La nueva Ley de protección a la persona frente al tratamiento de sus datos personales (8968, publicada el 5 de setiembre de 2011), se dirige a la protección frente al manejo de grandes bases de datos, excluyendo las bases de datos con fines domésticos o internos. Sin embargo, establece principios que la administración debe conocer y poner en práctica, tanto por razones de seguridad como por la posible consecuencia de que, al tratarse de principios básicos de derechos humanos, puedan llegar a recibir tutela de la Sala Constitucional.
El principal daño para los residentes proviene de descuidar el principio de la confidencialidad. Las compañías de mantenimiento o de seguridad, muchas con una enorme rotación de personal, llegan a conocer los nombres, rutinas y horarios personales y de los hijos, bienes y posición económica, placas de vehículos y muchos otros datos de los condóminos (residentes o no) que pueden ponerlos en un riesgo enorme. Y sin embargo, es una información esencial para poder controlar el acceso al condominio.
Es la razón por la que la administración debe exigir que todo proveedor, especialmente todo oficial de seguridad, firme un breve y sencillo contrato de confidencialidad que proteja esta información y prohíba su divulgación. Normalmente la protección de esta información no vendrá del contrato mismo, sino del contexto en el que surge el contrato: donde para cada oficial se tiene copia de su identificación, permisos de armas, constancia de antecedentes penales y otros, el contrato simplemente refuerza un contexto de control. Sin control de estos documentos, con oficiales mal pagados, mal entrenados, con incumplimientos laborales, el contrato será una simple aspirina contra el cáncer de seguridad que se ha enquistado dentro.

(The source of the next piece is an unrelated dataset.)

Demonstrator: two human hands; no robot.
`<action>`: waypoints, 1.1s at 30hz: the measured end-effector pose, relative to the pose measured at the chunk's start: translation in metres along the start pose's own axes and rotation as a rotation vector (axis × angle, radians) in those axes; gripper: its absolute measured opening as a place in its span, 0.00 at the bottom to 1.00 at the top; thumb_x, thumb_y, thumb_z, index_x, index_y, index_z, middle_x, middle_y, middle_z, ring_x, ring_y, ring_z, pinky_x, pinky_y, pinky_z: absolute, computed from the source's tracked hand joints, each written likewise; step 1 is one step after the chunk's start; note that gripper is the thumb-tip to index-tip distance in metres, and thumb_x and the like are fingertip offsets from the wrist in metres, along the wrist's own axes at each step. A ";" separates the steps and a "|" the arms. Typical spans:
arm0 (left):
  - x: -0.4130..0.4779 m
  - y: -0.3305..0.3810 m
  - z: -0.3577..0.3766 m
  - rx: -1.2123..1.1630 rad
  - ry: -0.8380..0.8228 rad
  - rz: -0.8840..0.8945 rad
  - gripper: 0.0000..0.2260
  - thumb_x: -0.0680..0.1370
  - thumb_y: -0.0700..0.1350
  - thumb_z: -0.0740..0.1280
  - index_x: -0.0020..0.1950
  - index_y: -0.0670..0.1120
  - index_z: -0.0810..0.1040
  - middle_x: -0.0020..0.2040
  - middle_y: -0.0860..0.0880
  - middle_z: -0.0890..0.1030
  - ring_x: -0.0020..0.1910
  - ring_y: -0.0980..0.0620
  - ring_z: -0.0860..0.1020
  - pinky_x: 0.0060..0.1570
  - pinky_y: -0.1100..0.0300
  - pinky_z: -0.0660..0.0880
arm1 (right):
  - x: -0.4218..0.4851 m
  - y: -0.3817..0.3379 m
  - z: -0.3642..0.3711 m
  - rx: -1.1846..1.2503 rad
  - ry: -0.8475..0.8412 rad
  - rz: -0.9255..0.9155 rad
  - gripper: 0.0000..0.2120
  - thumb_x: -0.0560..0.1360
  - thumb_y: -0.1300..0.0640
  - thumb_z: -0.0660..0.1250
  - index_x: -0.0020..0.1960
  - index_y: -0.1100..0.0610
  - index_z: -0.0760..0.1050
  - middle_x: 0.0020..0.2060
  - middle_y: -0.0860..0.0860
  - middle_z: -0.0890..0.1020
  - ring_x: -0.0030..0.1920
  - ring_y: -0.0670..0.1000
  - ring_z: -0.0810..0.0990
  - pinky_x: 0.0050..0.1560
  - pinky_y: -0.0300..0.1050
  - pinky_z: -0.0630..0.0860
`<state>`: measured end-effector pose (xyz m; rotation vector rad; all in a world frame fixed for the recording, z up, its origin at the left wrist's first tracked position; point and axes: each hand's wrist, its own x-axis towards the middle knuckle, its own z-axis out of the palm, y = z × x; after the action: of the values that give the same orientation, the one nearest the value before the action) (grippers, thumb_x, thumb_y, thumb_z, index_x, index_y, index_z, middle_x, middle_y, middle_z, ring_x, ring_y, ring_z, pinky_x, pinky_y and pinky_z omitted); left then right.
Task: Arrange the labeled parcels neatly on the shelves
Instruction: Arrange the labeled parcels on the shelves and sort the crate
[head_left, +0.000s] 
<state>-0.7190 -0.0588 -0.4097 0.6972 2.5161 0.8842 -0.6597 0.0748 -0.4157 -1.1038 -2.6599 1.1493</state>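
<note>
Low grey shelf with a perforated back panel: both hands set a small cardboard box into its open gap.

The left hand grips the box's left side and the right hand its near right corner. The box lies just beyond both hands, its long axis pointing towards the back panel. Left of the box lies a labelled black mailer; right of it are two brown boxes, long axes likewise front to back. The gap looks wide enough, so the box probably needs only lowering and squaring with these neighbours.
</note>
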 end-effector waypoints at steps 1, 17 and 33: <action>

Desde la perspectiva de la administración, la veracidad y adecuación al fin provienen de un consentimiento expreso al momento de obtener los datos. Muchas veces las administraciones fallan en este punto, ya que no existe un centro de información único. El administrador en sitio maneja una información; contabilidad o cobros, otra; y la seguridad, otra. Por ello, debe haber un registro único que se alimente de informaciones exactas, y cuyo origen pueda ser rastreado hasta un documento que provenga del propietario de esos datos.
Debe ser parte de la gestión normal la recolección y verificación de los datos personales. Sobre todo, la confirmación de las direcciones de comunicación, teléfonos, residentes y autorizados a ingresar, con actualizaciones dosificadas y periódicas establecidas para los diversos proveedores. Esta verificación de datos constante permite crear un contexto en donde todos los residentes saben que constantemente se conoce quién vive e ingresa al condominio, cuáles vehículos ingresan (y salen), lo que sin duda hace que otros condominios sin esta práctica sean más atractivos para los delincuentes.
Naturalmente, cuando hay un cambio de administración, la administración entrante debe exigirse que dicha información sea suministrada y obtener un compromiso de cesación en el uso de dicha información por parte de la gestión saliente, quien a su vez debe exigir su manejo responsable por medio de un compromiso escrito.
Claro está que sin un comité de condóminos proactivo, nadie velará por esto y el cambio de poder tendrá lugar sin que sus destinatarios participen en este momento vital del condominio.